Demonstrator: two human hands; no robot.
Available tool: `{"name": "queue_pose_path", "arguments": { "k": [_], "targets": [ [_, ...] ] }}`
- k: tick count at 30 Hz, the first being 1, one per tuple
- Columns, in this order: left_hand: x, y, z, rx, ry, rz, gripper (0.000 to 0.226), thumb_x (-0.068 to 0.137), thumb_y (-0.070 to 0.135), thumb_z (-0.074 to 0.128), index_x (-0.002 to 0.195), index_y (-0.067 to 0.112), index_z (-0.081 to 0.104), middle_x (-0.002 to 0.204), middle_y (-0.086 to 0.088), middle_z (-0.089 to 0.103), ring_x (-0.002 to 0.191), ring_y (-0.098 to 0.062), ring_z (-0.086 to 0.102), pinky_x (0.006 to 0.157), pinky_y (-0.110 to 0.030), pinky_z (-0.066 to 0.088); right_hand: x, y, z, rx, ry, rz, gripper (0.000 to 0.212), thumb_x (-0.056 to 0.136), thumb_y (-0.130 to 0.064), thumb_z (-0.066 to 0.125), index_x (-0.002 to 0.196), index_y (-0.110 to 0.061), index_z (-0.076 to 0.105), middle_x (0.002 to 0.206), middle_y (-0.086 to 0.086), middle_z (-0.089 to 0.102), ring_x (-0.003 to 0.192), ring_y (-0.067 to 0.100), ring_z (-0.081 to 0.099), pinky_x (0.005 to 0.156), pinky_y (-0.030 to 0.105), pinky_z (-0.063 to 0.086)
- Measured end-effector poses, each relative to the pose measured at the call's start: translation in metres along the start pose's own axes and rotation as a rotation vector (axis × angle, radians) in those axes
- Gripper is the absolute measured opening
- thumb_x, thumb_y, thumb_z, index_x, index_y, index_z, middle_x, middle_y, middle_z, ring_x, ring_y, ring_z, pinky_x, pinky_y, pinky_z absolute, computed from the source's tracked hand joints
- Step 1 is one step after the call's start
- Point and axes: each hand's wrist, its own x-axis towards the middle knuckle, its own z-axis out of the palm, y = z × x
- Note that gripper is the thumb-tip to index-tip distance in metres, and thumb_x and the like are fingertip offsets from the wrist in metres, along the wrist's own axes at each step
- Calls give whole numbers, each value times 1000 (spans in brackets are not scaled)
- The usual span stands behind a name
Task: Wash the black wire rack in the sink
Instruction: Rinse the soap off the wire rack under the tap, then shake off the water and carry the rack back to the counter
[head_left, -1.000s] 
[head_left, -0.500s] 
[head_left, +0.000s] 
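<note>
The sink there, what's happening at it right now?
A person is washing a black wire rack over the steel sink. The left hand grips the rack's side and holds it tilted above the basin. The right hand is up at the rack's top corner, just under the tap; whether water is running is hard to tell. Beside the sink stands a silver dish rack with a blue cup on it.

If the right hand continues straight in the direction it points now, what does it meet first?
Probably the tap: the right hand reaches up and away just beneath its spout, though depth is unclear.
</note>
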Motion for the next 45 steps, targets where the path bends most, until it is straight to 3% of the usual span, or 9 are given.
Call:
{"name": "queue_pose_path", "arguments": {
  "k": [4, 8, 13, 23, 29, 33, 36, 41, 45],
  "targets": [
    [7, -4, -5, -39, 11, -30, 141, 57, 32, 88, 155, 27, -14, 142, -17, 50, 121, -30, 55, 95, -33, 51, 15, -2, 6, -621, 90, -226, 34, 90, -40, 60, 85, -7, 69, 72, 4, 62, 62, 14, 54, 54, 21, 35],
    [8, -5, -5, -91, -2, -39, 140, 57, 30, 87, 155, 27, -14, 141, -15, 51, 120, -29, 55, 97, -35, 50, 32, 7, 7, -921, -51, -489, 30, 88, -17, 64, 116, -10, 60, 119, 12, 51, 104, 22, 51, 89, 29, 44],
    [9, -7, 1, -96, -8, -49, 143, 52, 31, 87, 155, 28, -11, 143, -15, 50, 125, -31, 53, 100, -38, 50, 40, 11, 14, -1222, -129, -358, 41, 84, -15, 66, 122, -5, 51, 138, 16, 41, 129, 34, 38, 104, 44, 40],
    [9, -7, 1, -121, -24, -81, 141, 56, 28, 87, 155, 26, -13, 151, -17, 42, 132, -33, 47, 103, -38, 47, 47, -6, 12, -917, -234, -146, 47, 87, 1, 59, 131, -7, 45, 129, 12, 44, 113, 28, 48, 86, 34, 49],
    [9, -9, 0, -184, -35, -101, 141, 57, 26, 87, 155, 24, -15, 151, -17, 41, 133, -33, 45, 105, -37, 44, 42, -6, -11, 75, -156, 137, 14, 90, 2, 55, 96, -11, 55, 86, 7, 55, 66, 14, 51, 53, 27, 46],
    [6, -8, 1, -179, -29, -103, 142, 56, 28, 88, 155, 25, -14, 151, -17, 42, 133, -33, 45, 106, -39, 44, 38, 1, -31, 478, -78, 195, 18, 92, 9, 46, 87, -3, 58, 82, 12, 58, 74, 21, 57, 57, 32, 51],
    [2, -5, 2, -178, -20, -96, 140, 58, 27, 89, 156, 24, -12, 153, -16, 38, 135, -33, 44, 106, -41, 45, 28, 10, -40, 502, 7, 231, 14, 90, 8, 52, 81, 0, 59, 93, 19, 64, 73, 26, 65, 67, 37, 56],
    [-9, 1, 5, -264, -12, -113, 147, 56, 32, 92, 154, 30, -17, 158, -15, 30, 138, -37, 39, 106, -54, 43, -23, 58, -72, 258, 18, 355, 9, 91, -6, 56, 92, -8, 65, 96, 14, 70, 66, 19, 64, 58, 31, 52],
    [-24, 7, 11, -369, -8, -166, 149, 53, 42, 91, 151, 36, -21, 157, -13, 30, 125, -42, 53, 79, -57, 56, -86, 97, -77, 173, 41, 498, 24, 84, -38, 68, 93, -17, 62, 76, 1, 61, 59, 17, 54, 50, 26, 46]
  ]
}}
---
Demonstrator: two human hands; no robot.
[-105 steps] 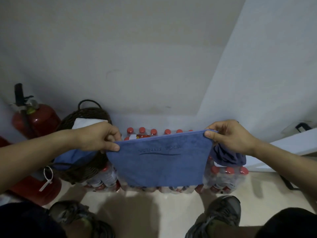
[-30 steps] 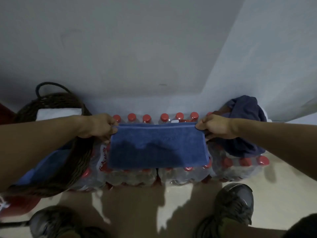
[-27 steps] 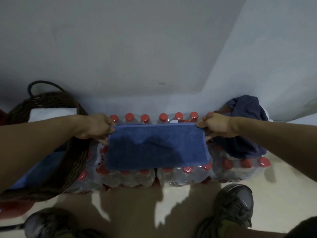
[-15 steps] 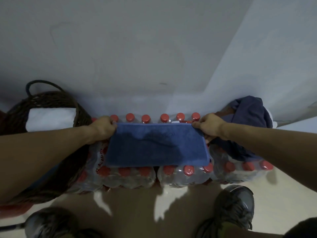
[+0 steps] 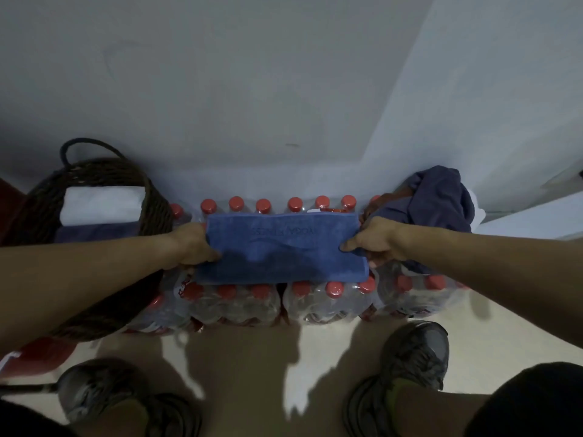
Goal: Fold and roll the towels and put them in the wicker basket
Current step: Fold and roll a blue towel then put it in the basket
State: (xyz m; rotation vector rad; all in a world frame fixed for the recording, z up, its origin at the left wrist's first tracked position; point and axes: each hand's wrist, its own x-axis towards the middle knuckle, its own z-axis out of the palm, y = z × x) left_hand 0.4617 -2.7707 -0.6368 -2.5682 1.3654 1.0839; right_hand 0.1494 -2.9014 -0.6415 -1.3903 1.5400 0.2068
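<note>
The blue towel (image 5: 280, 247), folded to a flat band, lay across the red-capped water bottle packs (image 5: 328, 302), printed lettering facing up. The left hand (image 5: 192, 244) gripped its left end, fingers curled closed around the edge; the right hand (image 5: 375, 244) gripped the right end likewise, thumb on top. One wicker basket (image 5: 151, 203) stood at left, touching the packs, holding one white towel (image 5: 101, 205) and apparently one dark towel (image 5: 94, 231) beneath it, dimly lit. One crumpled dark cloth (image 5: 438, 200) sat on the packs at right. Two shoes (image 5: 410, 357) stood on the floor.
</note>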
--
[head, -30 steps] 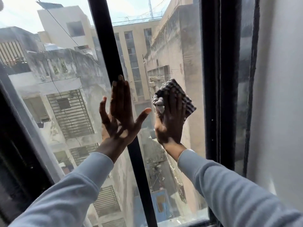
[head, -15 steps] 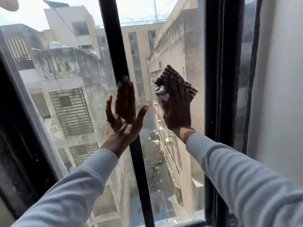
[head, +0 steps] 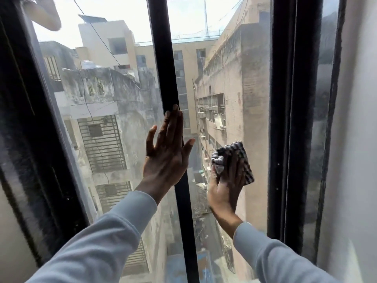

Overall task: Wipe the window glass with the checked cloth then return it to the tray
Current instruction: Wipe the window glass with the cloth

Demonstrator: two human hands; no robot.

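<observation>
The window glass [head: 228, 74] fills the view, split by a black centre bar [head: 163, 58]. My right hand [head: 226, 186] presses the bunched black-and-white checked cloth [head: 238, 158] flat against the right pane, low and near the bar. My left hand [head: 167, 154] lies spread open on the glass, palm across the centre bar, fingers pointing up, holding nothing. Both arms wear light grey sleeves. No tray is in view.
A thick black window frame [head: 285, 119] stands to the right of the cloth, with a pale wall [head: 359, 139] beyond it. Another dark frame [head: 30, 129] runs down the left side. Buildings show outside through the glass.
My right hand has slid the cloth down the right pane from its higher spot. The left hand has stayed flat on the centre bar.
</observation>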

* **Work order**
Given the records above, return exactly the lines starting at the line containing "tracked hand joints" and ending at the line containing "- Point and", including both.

* **Reply to the exercise**
- thumb_x, thumb_y, thumb_z, index_x, index_y, index_z, middle_x, middle_y, middle_z, ring_x, ring_y, ring_z, pinky_x, pinky_y, pinky_z absolute, computed from the source's tracked hand joints
- Step 1 is one step after the call's start
- Point and axes: each hand's wrist, its own x-axis towards the middle knuckle, its own z-axis out of the palm, y = z × x

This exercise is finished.